§ **Task**: Among the entries below, find the lines with the word "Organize" and return them.

**** Information supplied ****

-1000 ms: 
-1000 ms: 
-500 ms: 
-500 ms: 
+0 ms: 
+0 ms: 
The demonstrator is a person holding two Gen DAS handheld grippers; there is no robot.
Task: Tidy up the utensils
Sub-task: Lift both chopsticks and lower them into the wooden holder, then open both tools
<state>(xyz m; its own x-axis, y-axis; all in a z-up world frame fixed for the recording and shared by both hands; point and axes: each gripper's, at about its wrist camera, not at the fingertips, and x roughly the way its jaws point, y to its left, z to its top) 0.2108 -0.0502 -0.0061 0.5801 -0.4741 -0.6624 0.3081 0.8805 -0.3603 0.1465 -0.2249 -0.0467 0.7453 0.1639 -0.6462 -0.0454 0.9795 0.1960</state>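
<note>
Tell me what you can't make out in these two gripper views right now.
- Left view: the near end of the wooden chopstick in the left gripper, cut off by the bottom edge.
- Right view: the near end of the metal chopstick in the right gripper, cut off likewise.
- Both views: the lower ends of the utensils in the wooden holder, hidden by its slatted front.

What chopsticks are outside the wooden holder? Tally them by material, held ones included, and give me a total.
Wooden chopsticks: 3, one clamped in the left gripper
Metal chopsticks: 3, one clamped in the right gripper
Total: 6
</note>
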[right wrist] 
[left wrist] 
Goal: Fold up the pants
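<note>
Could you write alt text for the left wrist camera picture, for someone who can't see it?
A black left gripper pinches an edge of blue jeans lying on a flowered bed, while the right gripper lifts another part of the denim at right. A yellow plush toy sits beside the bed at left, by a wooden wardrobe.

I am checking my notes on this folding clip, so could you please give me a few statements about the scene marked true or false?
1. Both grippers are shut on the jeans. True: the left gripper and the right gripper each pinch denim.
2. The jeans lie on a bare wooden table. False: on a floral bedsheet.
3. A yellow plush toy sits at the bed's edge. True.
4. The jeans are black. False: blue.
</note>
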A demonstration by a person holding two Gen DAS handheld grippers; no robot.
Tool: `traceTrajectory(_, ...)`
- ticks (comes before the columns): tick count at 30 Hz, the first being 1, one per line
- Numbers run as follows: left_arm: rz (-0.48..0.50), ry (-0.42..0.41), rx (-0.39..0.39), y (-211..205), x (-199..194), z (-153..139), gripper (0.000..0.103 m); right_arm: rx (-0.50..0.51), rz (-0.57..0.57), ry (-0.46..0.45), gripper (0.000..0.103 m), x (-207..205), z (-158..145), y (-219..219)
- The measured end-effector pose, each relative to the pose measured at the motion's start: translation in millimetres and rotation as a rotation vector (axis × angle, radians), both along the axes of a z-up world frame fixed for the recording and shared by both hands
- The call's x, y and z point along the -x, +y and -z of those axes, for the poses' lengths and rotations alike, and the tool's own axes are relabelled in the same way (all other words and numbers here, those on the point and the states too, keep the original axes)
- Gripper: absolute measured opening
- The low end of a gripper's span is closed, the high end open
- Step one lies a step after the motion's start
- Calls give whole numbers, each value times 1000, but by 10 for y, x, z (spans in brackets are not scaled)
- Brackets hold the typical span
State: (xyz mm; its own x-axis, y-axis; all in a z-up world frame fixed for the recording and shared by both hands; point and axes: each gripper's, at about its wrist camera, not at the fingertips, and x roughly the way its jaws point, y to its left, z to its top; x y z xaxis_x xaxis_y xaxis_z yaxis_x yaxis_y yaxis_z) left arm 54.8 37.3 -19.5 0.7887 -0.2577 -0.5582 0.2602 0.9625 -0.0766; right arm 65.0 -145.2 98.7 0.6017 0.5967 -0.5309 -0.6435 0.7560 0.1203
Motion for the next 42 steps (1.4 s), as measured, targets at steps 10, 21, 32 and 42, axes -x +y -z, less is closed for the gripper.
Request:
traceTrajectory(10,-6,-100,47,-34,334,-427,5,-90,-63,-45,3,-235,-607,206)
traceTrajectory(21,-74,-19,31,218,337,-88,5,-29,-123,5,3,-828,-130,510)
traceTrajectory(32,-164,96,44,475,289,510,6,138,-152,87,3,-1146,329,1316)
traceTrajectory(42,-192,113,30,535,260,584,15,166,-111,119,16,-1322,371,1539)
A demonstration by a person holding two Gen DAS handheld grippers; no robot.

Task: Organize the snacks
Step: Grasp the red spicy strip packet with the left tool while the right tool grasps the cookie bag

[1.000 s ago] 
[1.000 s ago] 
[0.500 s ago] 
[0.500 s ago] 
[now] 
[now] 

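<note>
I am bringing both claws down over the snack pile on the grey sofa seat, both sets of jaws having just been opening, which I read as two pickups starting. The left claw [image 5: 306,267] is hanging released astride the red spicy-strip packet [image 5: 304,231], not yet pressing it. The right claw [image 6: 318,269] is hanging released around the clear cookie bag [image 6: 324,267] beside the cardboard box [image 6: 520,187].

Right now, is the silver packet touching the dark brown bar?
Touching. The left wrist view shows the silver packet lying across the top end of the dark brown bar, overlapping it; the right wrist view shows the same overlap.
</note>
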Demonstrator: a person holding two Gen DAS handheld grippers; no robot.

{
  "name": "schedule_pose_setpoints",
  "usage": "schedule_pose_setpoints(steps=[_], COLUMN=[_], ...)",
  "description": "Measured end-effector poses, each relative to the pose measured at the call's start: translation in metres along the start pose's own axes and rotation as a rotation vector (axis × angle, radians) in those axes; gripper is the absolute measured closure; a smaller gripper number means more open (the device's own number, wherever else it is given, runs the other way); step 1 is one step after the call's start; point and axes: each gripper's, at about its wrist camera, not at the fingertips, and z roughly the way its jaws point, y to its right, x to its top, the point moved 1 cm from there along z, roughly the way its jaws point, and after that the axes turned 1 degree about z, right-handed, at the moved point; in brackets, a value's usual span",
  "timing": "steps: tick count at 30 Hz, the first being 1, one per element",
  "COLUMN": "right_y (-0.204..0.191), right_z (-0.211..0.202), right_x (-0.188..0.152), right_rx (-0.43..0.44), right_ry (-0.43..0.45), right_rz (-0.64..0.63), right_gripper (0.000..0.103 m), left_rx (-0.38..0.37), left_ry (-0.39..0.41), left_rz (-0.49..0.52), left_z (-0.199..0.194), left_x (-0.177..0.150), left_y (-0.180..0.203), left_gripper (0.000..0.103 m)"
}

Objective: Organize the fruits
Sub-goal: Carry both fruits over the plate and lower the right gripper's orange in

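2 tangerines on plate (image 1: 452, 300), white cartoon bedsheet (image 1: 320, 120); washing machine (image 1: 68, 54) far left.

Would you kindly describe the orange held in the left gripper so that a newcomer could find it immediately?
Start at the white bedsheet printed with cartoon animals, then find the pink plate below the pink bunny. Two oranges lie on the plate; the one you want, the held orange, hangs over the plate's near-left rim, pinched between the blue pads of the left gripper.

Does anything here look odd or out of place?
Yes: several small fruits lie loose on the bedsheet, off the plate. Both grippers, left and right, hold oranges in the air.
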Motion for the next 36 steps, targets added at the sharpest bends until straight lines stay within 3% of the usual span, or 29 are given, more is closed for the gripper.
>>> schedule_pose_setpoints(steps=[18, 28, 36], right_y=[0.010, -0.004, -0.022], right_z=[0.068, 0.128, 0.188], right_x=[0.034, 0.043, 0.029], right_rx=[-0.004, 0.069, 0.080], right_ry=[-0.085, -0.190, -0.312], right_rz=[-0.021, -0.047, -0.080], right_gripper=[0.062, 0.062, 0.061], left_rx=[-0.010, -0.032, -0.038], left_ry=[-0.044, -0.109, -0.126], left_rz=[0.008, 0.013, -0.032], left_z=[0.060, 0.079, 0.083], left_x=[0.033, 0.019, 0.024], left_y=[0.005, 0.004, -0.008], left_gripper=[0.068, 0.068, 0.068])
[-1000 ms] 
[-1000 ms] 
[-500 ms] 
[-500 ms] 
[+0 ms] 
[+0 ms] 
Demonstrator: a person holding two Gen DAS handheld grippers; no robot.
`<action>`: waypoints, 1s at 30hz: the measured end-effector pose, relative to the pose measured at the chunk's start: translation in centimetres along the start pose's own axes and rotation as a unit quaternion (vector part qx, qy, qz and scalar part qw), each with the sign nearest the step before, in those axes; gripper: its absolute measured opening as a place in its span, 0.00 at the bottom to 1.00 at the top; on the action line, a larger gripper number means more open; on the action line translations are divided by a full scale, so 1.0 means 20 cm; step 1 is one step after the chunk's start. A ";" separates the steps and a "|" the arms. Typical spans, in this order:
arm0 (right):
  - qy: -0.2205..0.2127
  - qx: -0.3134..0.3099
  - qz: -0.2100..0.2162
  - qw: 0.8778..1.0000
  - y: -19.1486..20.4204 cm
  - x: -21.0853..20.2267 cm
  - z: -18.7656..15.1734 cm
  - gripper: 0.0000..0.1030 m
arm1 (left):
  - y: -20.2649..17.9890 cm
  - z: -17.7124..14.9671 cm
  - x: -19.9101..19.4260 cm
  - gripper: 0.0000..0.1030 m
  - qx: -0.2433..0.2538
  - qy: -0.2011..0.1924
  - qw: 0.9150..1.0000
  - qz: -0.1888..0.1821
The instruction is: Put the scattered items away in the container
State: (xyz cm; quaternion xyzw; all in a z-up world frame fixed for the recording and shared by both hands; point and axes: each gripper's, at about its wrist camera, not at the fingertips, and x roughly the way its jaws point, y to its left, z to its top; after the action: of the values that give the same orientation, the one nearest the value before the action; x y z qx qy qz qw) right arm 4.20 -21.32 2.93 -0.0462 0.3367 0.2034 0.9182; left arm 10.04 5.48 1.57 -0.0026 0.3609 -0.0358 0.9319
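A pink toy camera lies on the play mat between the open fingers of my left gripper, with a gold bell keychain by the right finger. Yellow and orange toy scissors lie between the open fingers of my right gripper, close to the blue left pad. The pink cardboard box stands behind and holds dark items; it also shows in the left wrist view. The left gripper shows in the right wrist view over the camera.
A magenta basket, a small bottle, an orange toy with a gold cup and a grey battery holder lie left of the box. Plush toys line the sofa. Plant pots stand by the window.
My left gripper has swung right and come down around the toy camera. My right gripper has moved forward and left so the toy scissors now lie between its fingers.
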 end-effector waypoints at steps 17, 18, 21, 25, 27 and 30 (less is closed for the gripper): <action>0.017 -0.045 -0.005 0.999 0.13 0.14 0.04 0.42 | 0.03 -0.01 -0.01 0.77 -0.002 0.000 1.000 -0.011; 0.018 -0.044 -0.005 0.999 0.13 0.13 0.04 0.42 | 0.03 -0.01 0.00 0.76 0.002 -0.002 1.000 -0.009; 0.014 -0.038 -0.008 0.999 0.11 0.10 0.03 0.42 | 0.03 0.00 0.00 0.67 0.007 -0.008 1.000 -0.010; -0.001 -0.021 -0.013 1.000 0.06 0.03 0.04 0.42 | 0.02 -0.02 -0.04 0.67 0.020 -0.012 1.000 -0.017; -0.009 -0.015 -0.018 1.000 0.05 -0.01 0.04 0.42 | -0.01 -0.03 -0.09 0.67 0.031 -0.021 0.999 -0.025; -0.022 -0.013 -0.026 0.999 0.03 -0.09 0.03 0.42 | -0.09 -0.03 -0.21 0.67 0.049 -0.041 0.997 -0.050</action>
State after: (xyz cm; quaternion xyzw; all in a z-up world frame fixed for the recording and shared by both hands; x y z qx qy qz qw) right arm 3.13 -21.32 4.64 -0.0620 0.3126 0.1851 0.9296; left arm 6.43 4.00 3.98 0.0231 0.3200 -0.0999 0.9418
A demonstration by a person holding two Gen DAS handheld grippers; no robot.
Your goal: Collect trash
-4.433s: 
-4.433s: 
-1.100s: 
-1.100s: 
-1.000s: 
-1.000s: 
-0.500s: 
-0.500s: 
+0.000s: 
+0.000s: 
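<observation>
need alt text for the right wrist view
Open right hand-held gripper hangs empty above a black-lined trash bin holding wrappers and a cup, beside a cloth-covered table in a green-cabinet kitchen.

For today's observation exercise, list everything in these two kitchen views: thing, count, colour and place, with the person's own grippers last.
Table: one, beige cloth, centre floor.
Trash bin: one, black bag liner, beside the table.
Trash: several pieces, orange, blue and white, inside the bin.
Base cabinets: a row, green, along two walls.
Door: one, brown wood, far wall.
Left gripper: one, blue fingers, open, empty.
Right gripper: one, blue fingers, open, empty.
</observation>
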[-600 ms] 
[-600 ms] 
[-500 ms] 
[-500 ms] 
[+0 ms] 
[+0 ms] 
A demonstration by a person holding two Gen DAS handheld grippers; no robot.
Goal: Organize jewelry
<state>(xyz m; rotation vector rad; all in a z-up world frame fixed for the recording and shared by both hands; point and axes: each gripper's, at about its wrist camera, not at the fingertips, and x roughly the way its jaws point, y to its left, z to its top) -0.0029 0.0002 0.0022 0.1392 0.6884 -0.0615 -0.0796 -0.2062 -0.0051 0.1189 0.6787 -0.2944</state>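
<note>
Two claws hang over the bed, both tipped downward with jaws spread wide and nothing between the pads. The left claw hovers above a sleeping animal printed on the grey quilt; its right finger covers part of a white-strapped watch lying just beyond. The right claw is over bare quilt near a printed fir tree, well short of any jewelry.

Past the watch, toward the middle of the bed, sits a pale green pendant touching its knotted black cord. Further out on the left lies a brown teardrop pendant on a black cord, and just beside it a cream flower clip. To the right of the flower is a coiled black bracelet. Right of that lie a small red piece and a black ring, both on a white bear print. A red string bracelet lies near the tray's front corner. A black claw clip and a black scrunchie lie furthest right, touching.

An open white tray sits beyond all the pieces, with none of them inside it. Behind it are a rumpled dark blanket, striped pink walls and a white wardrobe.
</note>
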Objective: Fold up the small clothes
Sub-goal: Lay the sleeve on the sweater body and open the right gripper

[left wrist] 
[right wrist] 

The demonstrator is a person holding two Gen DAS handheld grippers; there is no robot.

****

§ **Solution to this exercise**:
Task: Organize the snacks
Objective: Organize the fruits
Goal: Organize jewelry

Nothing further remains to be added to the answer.